Esteghlal Zahedan
- Full name: Esteghlal Zahedan Football Club (Esteghlal B F.C.)
- Nickname: Abihai-ye Sistan (Sistan Blues)
- Founded: 2014; 12 years ago
- Ground: Zahedan Stadium
- Capacity: 15,000
- Owner: PGPIC
- President: Ali Tajernia (acting)
- Manager: Saeid Lotfi
- League: League 2 (Iran)
| Home colours | Away colours |

= Esteghlal Zahedan F.C. =

Iranian football club

Esteghlal Zahedan Football Club (باشگاه فوتبال استقلال زاهدان, Bašgâh-e Futbâl-e Esteqlâl-e Zahedan), commonly known as Esteghlal Zahedan F.C. or Esteghlal B F.C. , is Second team of Esteghlal F.C. and an Iranian football club based in Zahedan, Iran. The club currently begin its competes from League 2 (Iran) in the 2025–26 season.

== History ==

=== Establishment and early years ===
The team was first established in 2014 and competed in the Iranian Third Division League, hosting rivals in Tehran and Imam Reza Stadium. Esteghlal B Tehran won the Third Division League championship at the end of the 15 season and was promoted to the Iran League 2 the following season.

=== Season 2014–15 ===
Esteghlal B Tehran participated in Group 3 of the Iran League 2 of 2015–16 and after 16 games with 7 wins, 6 draws and 3 losses, earned 20 points and finished league in second rank in its group. The team advanced to the playoffs, but lost to Khyber Khorramabad in two home and away matches with a combined score of 2–1 and did not advance to the Azadegan League.

=== Season 2015_16 ===
Esteghlal B did not perform well this season and played in Group D of the Second Division League of 2015–16 and at the end of 18 matches with 5 wins, 6 draws and 7

losses, earned 16 points and finished sixth in the group.

=== Dissolution ===
The team was quietly dissolved after one season in League 3 (Iran) and two seasons in League 2 (Iran) and was no longer active.

=== Reactivation ===
Following the privatization of Esteghlal in 2024 and a change in management, the club's board of directors, under the orders of the new managers, decided to relaunch the B team.
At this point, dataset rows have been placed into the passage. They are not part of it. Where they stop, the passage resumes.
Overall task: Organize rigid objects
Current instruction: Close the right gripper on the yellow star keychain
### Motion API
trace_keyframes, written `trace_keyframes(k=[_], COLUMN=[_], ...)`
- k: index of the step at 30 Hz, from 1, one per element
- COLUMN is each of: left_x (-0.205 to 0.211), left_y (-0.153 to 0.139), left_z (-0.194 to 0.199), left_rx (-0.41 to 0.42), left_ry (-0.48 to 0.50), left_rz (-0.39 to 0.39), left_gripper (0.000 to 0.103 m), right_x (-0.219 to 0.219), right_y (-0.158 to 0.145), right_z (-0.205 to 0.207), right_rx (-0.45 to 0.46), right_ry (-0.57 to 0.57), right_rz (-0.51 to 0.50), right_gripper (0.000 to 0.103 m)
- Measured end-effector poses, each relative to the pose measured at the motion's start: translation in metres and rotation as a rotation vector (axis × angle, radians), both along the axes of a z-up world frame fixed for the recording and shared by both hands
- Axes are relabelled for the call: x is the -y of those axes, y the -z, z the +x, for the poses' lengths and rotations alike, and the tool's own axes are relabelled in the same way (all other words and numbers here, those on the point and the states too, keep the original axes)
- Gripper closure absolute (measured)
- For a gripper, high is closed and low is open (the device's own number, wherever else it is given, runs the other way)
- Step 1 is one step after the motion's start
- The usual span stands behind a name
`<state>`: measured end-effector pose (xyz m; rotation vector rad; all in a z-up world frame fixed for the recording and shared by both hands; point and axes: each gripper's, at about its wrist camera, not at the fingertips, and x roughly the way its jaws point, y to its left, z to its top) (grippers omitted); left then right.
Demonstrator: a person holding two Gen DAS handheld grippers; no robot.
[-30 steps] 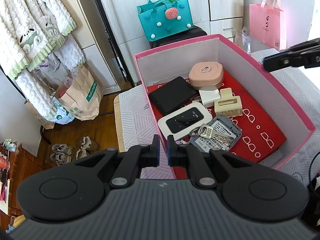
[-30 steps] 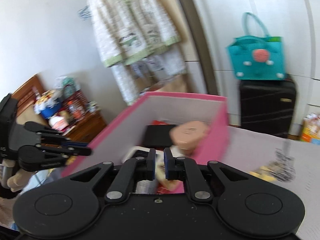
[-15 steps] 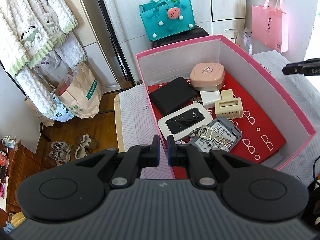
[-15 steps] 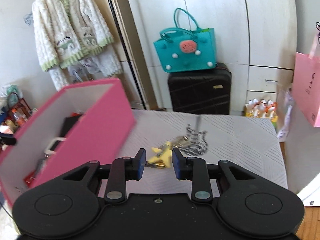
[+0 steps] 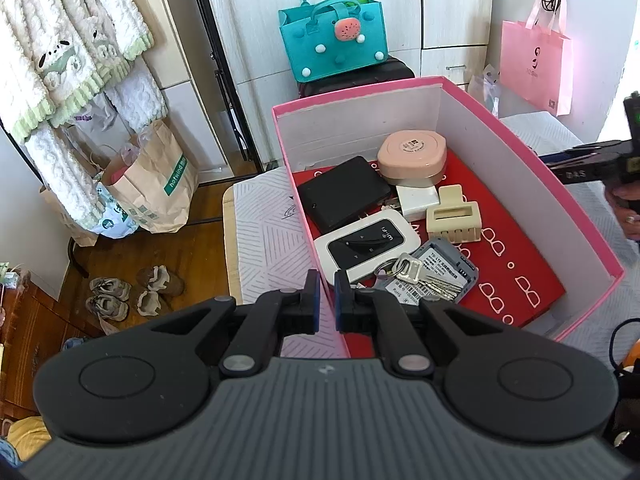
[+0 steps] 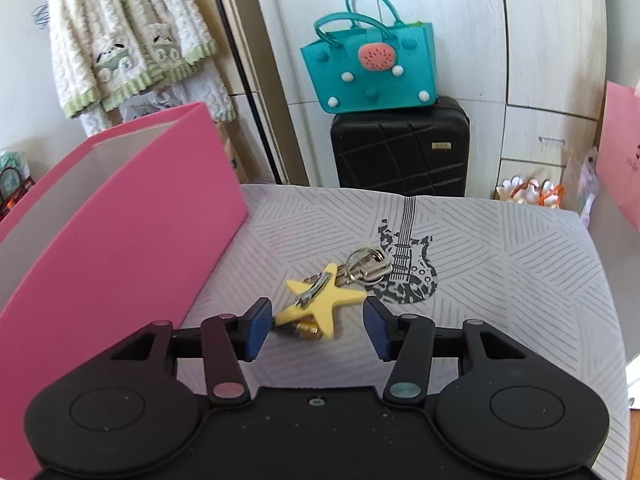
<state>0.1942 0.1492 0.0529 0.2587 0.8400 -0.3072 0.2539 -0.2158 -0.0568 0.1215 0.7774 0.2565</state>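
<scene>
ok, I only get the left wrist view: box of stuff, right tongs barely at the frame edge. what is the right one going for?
Observer: A yellow star keychain with keys on it. It lies on the patterned table cover, outside the pink box.
Operator: gripped yet?
Observer: No. The right tongs have just been opening. The star shows between the pads, not pinched.
Operator: how is it lying?
Observer: Flat. Its metal keys point away from the tongs and reach the guitar print on the cover.
</scene>
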Motion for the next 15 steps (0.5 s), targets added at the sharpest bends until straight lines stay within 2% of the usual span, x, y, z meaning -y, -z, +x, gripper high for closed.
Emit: trace_keyframes(k=[4, 11, 15], left_x=[-0.001, -0.003, -0.003], left_y=[0.001, 0.001, 0.001], left_z=[0.0, 0.0, 0.0], left_rx=[0.001, 0.004, 0.006], left_ry=[0.003, 0.009, 0.01], left_rz=[-0.007, -0.019, -0.021], left_gripper=[0.097, 0.097, 0.096], right_x=[-0.006, -0.026, -0.027], right_y=[0.004, 0.007, 0.006], right_z=[0.007, 0.003, -0.001], right_rx=[0.01, 0.052, 0.052], right_ry=[0.006, 0.006, 0.022], right_rz=[-0.016, -0.162, -0.163], right_gripper=[0.04, 0.04, 0.04])
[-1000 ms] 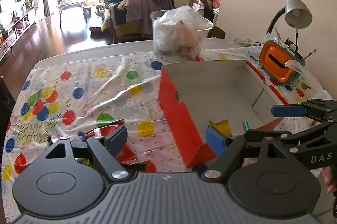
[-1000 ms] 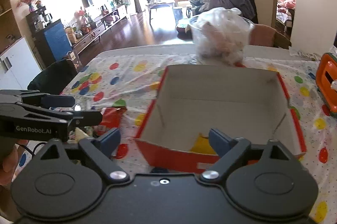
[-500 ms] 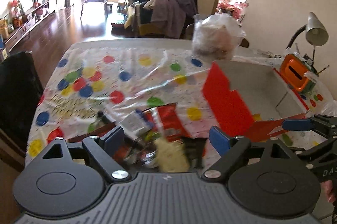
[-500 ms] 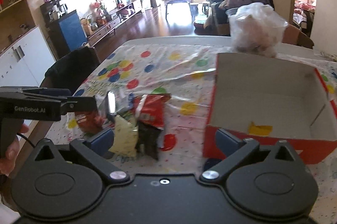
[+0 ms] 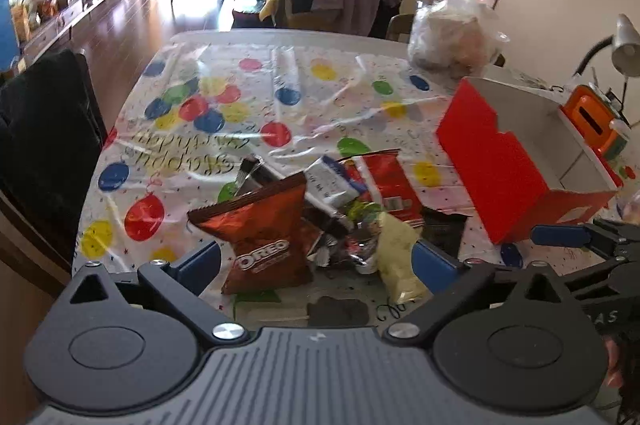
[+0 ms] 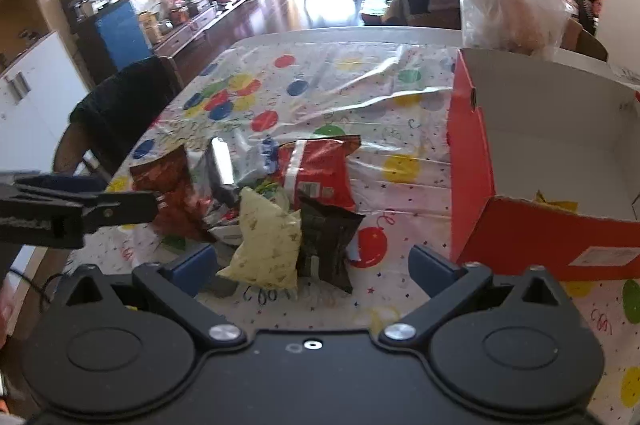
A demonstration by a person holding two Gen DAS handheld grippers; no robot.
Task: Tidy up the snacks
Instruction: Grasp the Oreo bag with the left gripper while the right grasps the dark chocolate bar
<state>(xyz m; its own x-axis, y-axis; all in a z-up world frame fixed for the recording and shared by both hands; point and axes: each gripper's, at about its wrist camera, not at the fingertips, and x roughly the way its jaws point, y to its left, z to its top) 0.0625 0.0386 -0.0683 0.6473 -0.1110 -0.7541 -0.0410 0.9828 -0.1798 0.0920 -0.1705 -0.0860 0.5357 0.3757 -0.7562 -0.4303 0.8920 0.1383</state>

In line with social responsibility and supporting football talents in currently deprived areas, they reestablished the team in Sistan and Baluchestan Province and the city of Zahedan and appointed Hamidreza Rajabi as the head coach of the team and also conducted tests for the team to attract potential talents.
== Personnel ==

Current Managers
| Manager | Saeed Lotfi |
| Assistant Manager | Morteza Kashi |
| Team Manager | Mohammad Nouri |

== Players ==

=== Current squads ===

==== First Team ====

- U21 = Under 21 year player. U23 = Under 23 year player. U25 = Under 25 year quota.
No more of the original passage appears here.